» **EXERCISE**: Please transcribe the listing that follows exactly; images are to be excluded.

» **DATA EXCERPT**:
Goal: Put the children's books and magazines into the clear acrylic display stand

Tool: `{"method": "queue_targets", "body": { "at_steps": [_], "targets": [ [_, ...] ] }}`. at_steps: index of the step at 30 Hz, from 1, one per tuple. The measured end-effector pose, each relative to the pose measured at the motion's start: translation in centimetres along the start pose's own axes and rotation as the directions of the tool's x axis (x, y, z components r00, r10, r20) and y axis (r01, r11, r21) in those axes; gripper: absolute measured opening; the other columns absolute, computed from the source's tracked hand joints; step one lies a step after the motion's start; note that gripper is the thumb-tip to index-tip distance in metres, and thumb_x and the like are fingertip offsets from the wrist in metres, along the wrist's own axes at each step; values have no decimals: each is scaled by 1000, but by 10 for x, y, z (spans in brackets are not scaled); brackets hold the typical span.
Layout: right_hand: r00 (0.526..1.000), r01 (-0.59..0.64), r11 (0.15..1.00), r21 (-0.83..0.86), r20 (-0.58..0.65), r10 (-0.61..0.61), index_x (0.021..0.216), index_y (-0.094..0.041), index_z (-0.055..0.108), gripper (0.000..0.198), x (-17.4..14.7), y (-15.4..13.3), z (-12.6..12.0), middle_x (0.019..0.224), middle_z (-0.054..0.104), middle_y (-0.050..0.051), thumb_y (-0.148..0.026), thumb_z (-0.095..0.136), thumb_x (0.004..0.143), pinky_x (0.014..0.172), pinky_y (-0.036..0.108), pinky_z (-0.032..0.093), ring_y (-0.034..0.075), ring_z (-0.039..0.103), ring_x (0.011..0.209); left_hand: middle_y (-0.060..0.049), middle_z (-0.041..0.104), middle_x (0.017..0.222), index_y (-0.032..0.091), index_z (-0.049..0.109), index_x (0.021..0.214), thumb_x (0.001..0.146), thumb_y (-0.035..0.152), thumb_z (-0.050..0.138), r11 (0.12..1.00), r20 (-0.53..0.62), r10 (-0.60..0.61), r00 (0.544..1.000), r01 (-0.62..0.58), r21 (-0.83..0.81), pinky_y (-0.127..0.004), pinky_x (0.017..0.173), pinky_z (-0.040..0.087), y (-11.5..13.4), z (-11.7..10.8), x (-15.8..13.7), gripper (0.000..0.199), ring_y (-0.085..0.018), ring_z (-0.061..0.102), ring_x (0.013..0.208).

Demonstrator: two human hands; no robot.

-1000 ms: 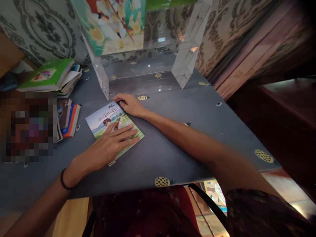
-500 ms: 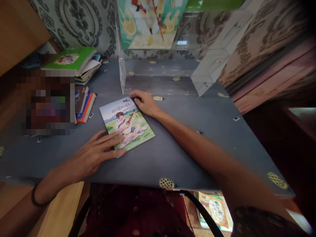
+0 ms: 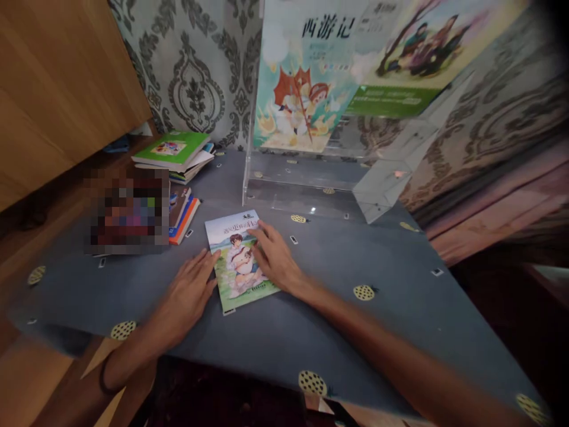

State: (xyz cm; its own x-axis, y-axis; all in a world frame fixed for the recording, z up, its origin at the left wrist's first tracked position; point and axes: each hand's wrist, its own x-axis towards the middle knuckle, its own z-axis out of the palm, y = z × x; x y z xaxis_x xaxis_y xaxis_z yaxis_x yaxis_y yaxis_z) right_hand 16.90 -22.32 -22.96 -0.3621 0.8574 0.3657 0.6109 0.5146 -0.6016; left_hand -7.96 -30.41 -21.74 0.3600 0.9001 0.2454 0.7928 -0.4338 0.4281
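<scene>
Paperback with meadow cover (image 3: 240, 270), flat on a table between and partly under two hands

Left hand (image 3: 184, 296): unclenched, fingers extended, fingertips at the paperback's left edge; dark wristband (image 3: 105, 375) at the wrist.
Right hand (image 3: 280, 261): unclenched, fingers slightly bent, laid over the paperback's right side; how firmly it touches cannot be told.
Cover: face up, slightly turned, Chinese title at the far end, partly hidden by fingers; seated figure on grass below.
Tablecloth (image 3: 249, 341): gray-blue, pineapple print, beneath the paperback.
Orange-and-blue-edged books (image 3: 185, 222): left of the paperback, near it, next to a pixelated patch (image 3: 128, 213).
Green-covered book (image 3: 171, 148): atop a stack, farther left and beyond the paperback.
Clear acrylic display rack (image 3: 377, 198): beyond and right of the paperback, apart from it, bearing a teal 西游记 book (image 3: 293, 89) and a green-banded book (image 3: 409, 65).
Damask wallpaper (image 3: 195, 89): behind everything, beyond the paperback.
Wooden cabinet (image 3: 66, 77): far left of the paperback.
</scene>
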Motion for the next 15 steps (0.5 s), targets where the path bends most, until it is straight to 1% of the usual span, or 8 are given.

» **EXPECTED ANSWER**:
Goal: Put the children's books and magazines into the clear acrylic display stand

Tool: `{"method": "queue_targets", "body": { "at_steps": [_], "targets": [ [_, ...] ] }}`. at_steps: index of the step at 30 Hz, from 1, one per tuple. The measured end-effector pose, each relative to the pose measured at the motion's start: translation in centimetres along the start pose's own axes and rotation as the directions of the tool's x axis (x, y, z components r00, r10, r20) and y axis (r01, r11, r21) in those axes; gripper: absolute measured opening; the other columns absolute, computed from the source's tracked hand joints; step one lies a step after the motion's start; note that gripper is the thumb-tip to index-tip distance in metres, and thumb_x and the like are fingertip offsets from the wrist in metres, along the wrist's own axes at each step; values have no decimals: each is scaled by 1000, but by 10 for x, y, z (spans in brackets are not scaled); brackets hold the typical span.
Layout: right_hand: r00 (0.526..1.000), r01 (-0.59..0.64), r11 (0.15..1.00), r21 (-0.83..0.86), r20 (-0.58..0.65), r10 (-0.61..0.61), index_x (0.021..0.216), index_y (-0.094..0.041), index_z (-0.055..0.108), gripper (0.000..0.198), x (-17.4..14.7), y (-15.4..13.3), z (-12.6..12.0), middle_x (0.019..0.224), middle_z (-0.054..0.104), middle_y (-0.050..0.051), thumb_y (-0.148..0.026), thumb_z (-0.095..0.136), thumb_x (0.004..0.143), pinky_x (0.014..0.172), pinky_y (-0.036..0.108), pinky_z (-0.032..0.093), ring_y (-0.034..0.075), ring_z (-0.039..0.103), ring_x (0.011..0.209); left_hand: middle_y (-0.060..0.049), middle_z (-0.041..0.104), middle_x (0.017..0.222), index_y (-0.032..0.091), index_z (-0.049..0.109), index_x (0.021..0.214), thumb_x (0.001..0.146), thumb_y (-0.035..0.152), thumb_z (-0.050..0.138), r11 (0.12..1.00), r20 (-0.53..0.62), r10 (-0.60..0.61), r00 (0.544..1.000), r01 (-0.62..0.58), r21 (-0.83..0.81), pinky_y (-0.127..0.004), pinky_x (0.017..0.173), pinky_z (-0.040..0.087), y (-11.5..13.4), z (-11.7..10.8), x (-15.8..13.7), gripper (0.000..0.199), ring_y (-0.085..0.018), ring_z (-0.061..0.102), ring_x (0.013..0.208).

Demonstrator: two human hands; no robot.

-1000 ms: 
-500 ms: 
+0 ms: 

State: (xyz cm; its own x-axis, y-axis; all in a world frame fixed for the recording, z up, its origin at the left wrist's first tracked position; point and axes: each hand's wrist, its own x-axis towards the middle knuckle, its own z-axis out of the palm, y = z × x; x y z xaxis_x xaxis_y xaxis_z yaxis_x yaxis_y yaxis_z) right_hand 16.90 -22.32 -22.96 -0.3621 0.8574 0.3657 0.6109 0.5146 -0.6016; left_hand -7.96 -30.41 -21.74 0.3600 0.9001 0.2454 0.7928 -0.4338 0.4281
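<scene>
Paperback with meadow cover (image 3: 240, 270), flat on a table between and partly under two hands

Left hand (image 3: 184, 296): unclenched, fingers extended, fingertips at the paperback's left edge; dark wristband (image 3: 105, 375) at the wrist.
Right hand (image 3: 280, 261): unclenched, fingers slightly bent, laid over the paperback's right side; how firmly it touches cannot be told.
Cover: face up, slightly turned, Chinese title at the far end, partly hidden by fingers; seated figure on grass below.
Tablecloth (image 3: 249, 341): gray-blue, pineapple print, beneath the paperback.
Orange-and-blue-edged books (image 3: 185, 222): left of the paperback, near it, next to a pixelated patch (image 3: 128, 213).
Green-covered book (image 3: 171, 148): atop a stack, farther left and beyond the paperback.
Clear acrylic display rack (image 3: 377, 198): beyond and right of the paperback, apart from it, bearing a teal 西游记 book (image 3: 293, 89) and a green-banded book (image 3: 409, 65).
Damask wallpaper (image 3: 195, 89): behind everything, beyond the paperback.
Wooden cabinet (image 3: 66, 77): far left of the paperback.
</scene>
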Motion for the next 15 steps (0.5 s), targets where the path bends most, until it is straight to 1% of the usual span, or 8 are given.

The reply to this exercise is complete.